Being a gay man in my late 40s, I’ve spent many, largely enjoyable years pursuing spontaneous encounters with other men since the age of 19. During my fourth decade, I was in a serious relationship that lasted four years, however it never fully satisfied me, in that I didn't experience love or intimately fulfilled. The fact is that I have always craved casual sex. Whenever I start to date any man, once the newness dwindles, I always get the urge to have sex with other men once more.
I am now wondering whether it's possible for me to sustain a faithful partnership. I'm aware that many homosexual males have non-monogamous arrangements, but from my observations, they appear demanding, often resulting in lots of pain and jealousy among all parties. To a large extent, I want a partner to care for me while allowing me to remain sexually free, however I dread to imagine the emotional drain this would cause. Is it best to keep having casual sex and acknowledge that a lasting partnership is not possible? I’m feeling somewhat confused.
Each individual's sexual journey fluctuates. Try not to think of your relationship needs or your capacity to tolerate various forms of sexual unions as fixed. What you need as you are experiencing them now may well change in the future; at a certain time you may find yourself more decisive and find greater understanding and a suitable route … or perhaps not. At some point you might meet someone offering a life-changing chance to you through mirroring your desires in a holistic fashion … and at another point you might decide that non-committal encounters are best for you.

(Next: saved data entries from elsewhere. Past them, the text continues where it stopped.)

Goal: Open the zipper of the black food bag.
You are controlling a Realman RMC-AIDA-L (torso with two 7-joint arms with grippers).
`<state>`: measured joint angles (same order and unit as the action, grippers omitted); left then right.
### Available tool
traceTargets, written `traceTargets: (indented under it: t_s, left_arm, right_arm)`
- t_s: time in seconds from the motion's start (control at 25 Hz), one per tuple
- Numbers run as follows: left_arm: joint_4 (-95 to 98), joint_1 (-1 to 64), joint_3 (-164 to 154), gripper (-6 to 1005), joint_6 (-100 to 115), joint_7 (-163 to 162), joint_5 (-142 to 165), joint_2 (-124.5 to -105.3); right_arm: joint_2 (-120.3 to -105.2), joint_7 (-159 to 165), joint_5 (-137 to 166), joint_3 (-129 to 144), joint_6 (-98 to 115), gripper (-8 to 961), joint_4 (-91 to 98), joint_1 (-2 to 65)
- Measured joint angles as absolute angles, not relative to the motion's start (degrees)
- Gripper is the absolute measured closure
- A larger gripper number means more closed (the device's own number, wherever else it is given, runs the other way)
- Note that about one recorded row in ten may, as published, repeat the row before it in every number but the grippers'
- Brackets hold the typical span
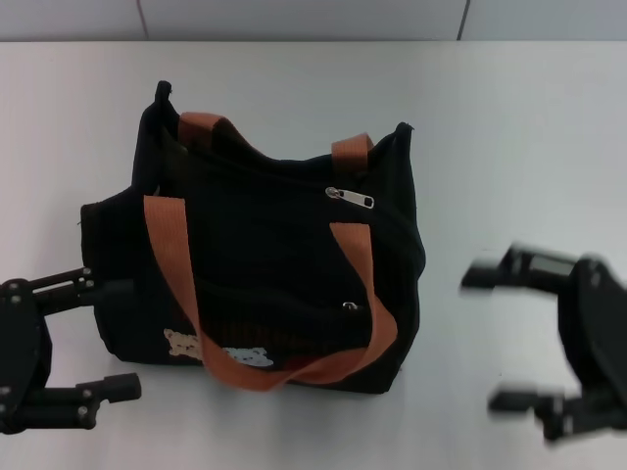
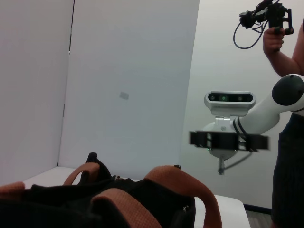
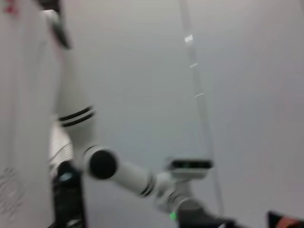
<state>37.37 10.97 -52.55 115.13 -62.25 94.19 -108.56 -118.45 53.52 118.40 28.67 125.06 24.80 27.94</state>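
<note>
Centrally on the white desk sits the black food bag, leaning back, its printed face up toward the head camera; zipper runs along the upper part of the bag, silver pull tab lying flat near the right-hand end, looks shut along its length; a tiny round stud lower down is not the pull. Two orange-brown handles drape over the front, one strap passing just below the tab; bear print near the bottom edge.

Handling, as a guess: soft fabric, light, will slump and slide on the smooth desk when the tab is tugged; so one claw should pin a bag end or handle while the other pinches the small flat tab, which is thin and likely slippery.

Left claw rests low beside the bag's left end, fingers spread wide, holding nothing; upper finger seems touching or just short of the fabric, can't tell. Right claw is well apart to the right, blurred, spread open, empty.

Head view alone shows the tab and both claws; left wrist view shows the handles and bag top from low down, the right claw beyond and a person behind; right wrist view shows only blurred arm and wall, no bag.
</note>
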Motion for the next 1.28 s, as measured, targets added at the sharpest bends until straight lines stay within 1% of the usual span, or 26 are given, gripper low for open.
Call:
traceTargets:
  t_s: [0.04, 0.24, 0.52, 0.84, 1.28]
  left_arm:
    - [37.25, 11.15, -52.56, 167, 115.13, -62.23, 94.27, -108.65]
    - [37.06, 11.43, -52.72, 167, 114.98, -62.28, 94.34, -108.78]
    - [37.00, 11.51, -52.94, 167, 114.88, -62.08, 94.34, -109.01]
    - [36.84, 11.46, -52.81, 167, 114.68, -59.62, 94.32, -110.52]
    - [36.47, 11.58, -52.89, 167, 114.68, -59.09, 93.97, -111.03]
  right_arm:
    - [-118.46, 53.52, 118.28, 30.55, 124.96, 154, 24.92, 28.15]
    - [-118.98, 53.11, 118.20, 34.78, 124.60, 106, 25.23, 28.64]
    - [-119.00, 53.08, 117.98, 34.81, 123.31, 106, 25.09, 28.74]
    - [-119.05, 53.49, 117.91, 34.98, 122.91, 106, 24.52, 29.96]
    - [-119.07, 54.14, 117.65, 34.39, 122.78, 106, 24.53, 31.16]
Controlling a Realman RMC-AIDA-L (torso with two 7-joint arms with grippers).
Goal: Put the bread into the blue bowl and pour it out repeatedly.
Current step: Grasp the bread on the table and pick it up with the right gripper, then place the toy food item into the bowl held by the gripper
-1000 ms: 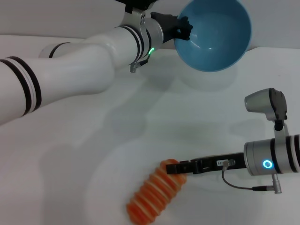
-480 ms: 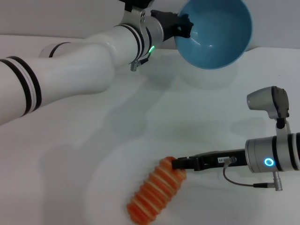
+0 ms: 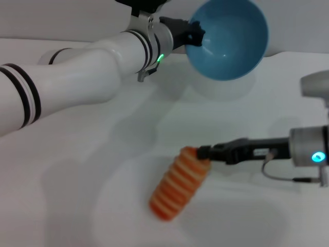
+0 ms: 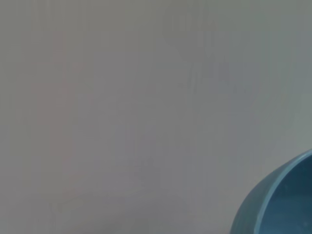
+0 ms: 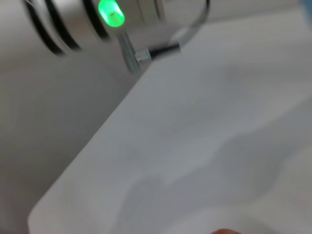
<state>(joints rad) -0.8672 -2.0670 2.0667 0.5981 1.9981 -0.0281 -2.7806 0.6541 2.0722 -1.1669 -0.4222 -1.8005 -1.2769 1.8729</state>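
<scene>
The bread (image 3: 178,182), an orange-red loaf with pale stripes, hangs tilted in the head view's lower middle. My right gripper (image 3: 203,153) is shut on its upper end, reaching in from the right. I cannot tell whether its lower end touches the table. A sliver of it shows in the right wrist view (image 5: 225,231). My left gripper (image 3: 193,33) is shut on the rim of the blue bowl (image 3: 229,38) and holds it in the air at the top, tilted with its empty inside facing me. The bowl's edge shows in the left wrist view (image 4: 280,202).
The white table (image 3: 92,154) spreads under both arms. My left arm (image 3: 77,67) crosses the upper left of the head view. Its wrist with a green light shows in the right wrist view (image 5: 97,19).
My right gripper has closed on the bread's end and raised it up and to the right. The left gripper with the bowl has shifted slightly left.
</scene>
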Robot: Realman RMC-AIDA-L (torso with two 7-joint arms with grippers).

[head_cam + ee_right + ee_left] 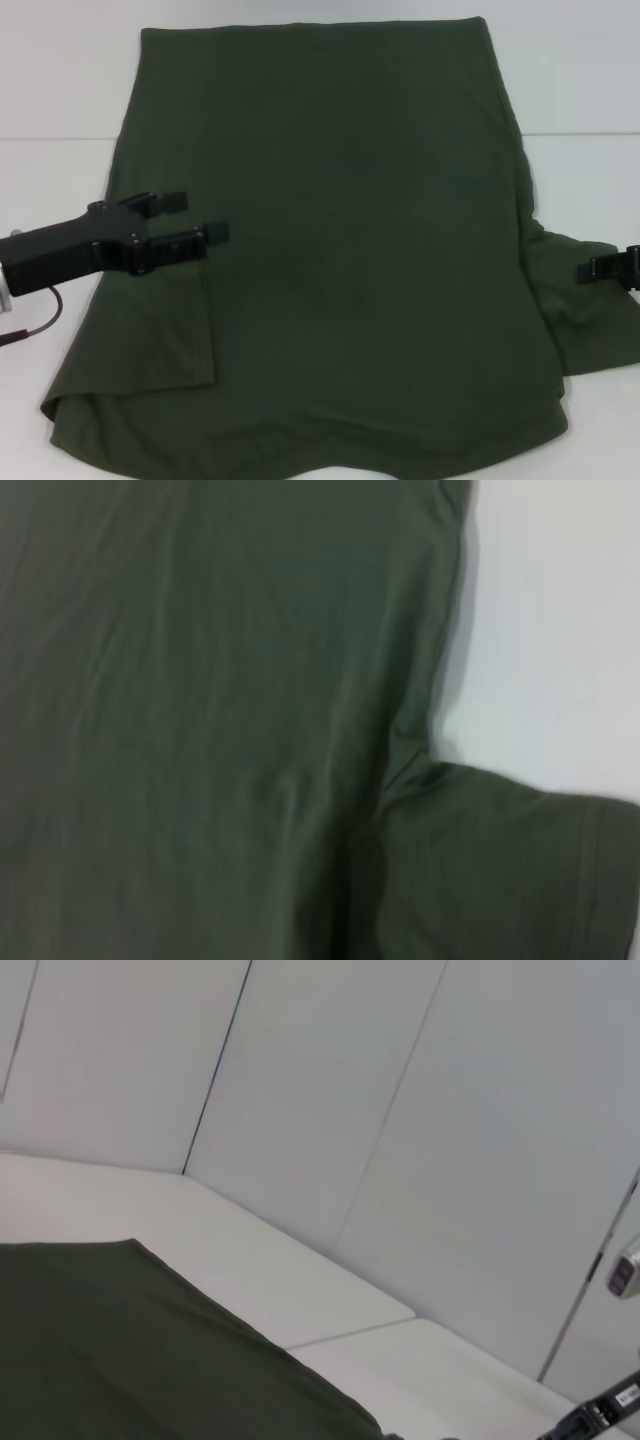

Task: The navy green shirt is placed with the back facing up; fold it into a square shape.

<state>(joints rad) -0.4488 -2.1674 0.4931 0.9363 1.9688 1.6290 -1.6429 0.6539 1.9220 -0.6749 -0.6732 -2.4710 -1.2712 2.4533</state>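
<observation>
Olive-green cloth fills most of my head view: the navy green shirt (340,250) lies spread flat on the white table (60,90), plain side up, no lettering showing. Its straight hem runs along the far edge, and the neck end sits nearest the robot at the bottom of the view. On the robot's left, the sleeve (160,320) is folded inward over the body of the shirt, its edge forming a clean vertical line. On the robot's right, the other sleeve (590,320) lies unfolded, spread out on the table.

My left claw (196,217) hovers over the left side of the shirt, just above the folded sleeve, pointing inward toward the middle. Its 2 fingers (172,201) stand spread apart with nothing between them.

My right claw (607,266) shows only as a black tip at the right edge of the head view, above the unfolded sleeve; I cannot tell whether it is spread or pressed together.

From the left wrist view I see a corner of the shirt (130,1360) on the table, with pale wall panels (400,1110) behind. From the right wrist view, the armpit seam and the spread sleeve (510,870) lie against the table (560,630).
</observation>
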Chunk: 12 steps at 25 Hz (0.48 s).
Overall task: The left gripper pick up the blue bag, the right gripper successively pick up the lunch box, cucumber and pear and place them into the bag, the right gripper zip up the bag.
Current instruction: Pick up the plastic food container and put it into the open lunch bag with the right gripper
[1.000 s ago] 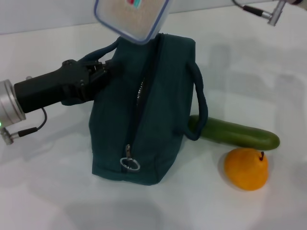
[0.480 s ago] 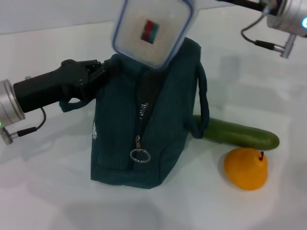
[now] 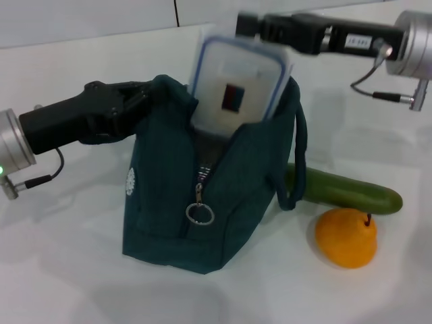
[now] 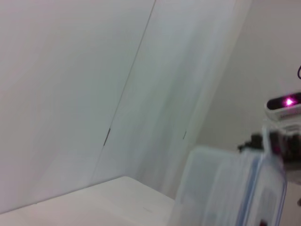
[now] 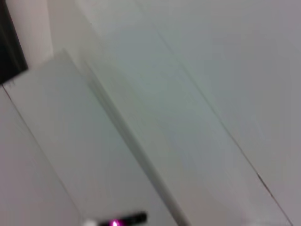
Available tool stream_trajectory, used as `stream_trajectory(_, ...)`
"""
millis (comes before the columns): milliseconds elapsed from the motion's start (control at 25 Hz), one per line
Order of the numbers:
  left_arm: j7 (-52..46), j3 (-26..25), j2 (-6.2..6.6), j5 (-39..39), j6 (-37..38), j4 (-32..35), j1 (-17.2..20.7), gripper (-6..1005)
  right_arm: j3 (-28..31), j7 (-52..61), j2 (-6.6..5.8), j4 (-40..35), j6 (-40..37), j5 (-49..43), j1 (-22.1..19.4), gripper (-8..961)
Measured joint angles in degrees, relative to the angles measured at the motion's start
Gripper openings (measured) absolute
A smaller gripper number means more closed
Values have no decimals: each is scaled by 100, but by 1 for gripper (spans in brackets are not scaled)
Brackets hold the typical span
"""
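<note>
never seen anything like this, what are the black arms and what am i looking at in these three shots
It is a two-armed robot. The wide picture comes from its head camera; the other two come from its wrists and show mostly wall. The left gripper holds the blue bag by its top edge on a white table. The right gripper is at the top of a lunch box standing partly inside the bag. A cucumber and a pear lie beside it.

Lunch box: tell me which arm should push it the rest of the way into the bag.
Right. The right gripper is at the lunch box, which stands partway in the blue bag. The left gripper is busy at the bag's side.
</note>
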Motion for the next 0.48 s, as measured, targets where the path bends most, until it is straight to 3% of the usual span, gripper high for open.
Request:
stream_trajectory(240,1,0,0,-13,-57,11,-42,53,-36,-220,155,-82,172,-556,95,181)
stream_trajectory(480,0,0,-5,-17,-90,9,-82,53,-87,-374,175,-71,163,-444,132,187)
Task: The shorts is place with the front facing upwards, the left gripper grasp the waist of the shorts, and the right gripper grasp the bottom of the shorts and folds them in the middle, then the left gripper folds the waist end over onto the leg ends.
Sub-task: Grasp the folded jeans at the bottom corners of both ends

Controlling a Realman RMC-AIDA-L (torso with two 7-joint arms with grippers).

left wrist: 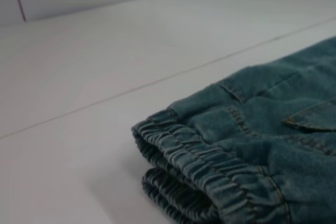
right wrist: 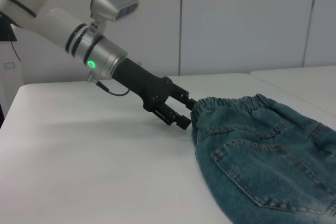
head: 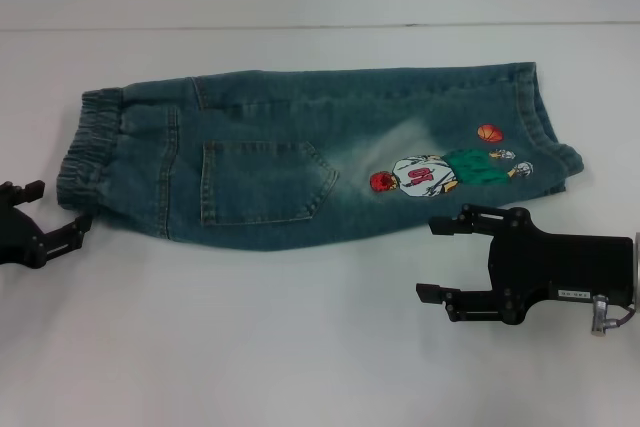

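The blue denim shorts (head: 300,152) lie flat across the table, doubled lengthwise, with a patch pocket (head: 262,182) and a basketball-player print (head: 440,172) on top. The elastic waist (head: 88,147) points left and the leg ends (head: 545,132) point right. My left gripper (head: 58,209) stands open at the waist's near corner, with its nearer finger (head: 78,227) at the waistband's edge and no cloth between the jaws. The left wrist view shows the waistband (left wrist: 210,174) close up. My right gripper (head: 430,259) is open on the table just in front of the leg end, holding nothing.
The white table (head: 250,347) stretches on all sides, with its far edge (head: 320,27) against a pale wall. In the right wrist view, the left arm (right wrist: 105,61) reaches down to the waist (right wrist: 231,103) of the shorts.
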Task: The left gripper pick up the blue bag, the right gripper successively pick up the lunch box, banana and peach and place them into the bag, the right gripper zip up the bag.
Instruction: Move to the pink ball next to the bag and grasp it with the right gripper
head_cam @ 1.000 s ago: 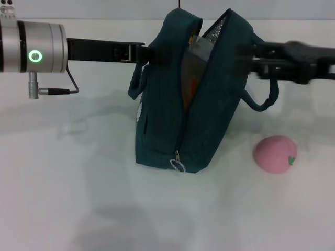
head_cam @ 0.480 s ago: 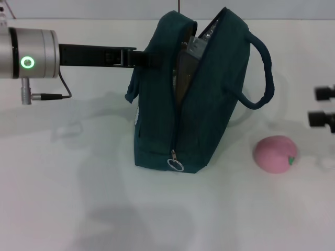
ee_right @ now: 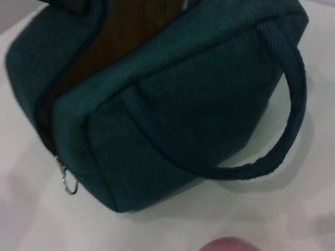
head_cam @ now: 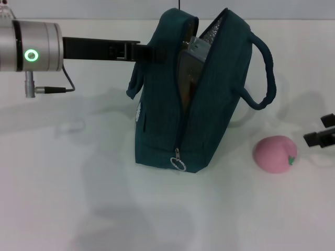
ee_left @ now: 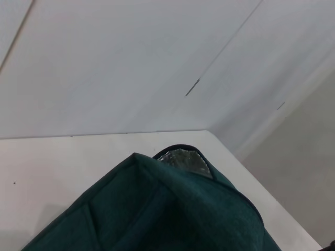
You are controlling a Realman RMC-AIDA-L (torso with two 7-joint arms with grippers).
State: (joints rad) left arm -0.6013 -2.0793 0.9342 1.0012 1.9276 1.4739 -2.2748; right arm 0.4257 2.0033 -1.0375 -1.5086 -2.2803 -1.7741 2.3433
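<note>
The blue bag (head_cam: 196,104) stands upright on the white table (head_cam: 78,183), its top unzipped and showing silver lining (ee_left: 183,159). My left gripper (head_cam: 152,52) is shut on the bag's left upper edge by its handle. A grey-lidded lunch box (head_cam: 196,49) sticks up inside the opening. The banana is hidden. The pink peach (head_cam: 275,153) lies on the table right of the bag. My right gripper (head_cam: 320,130) is open at the right edge, just right of the peach and slightly above it. The right wrist view shows the bag (ee_right: 172,99) and the peach's top (ee_right: 230,244).
The bag's zipper pull ring (head_cam: 179,164) hangs at the bottom front end of the zip, also in the right wrist view as a zipper ring (ee_right: 70,184). The right handle (head_cam: 264,73) loops out toward the right gripper. The left arm's silver cuff (head_cam: 31,47) reaches in from the left.
My right gripper has drawn back from the bag's top to the right, then come down beside the peach. The bag swayed slightly in the left gripper's hold.
</note>
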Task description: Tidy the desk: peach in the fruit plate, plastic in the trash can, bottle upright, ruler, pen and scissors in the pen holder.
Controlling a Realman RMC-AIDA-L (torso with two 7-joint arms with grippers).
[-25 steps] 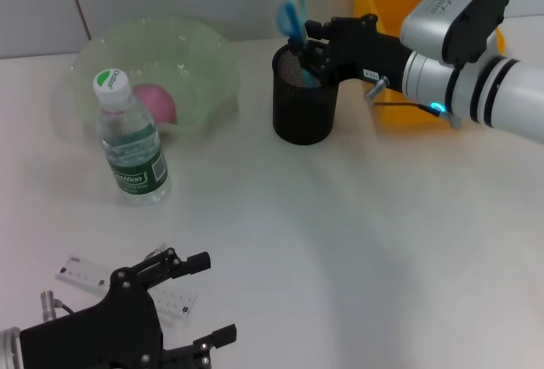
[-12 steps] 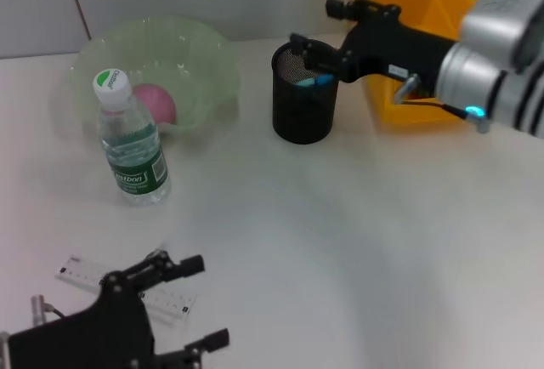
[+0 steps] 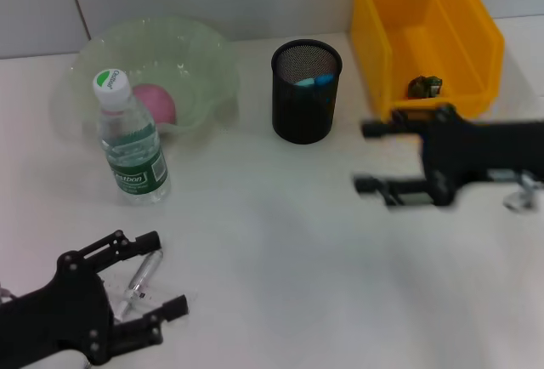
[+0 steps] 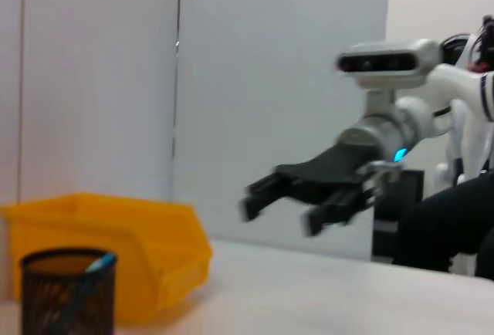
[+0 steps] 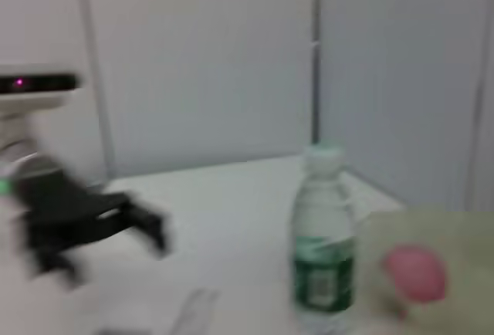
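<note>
Both tools open above the surface; desk items partly sorted.

We see the right tool (image 3: 374,158) with its fingers spread wide and holding nothing, over the white surface (image 3: 280,241) just in front of the yellow bin (image 3: 459,54). The left tool (image 3: 157,275) is also wide open, low at the near left, over a clear pen-like object (image 3: 140,275) we cannot identify. The bottle (image 3: 129,144) stands upright beside the green plate (image 3: 208,54) holding the peach (image 3: 155,102). The black mesh pen holder (image 3: 304,101) contains a blue-handled item (image 3: 314,82). A dark scrap (image 3: 425,87) lies in the bin.
</note>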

Fretting over the future and playing endless speculation is merely anxiety-based and a waste of your efforts. Aim to stay in the moment in your relationships, and see the worth of each person you connect with intimately an intimate bond. If and when you are ever ready to strengthen genuine closeness with a single person, it will be clear.
Lena is a mindfulness coach and writer passionate about helping others find clarity and purpose through practical advice and reflective practices.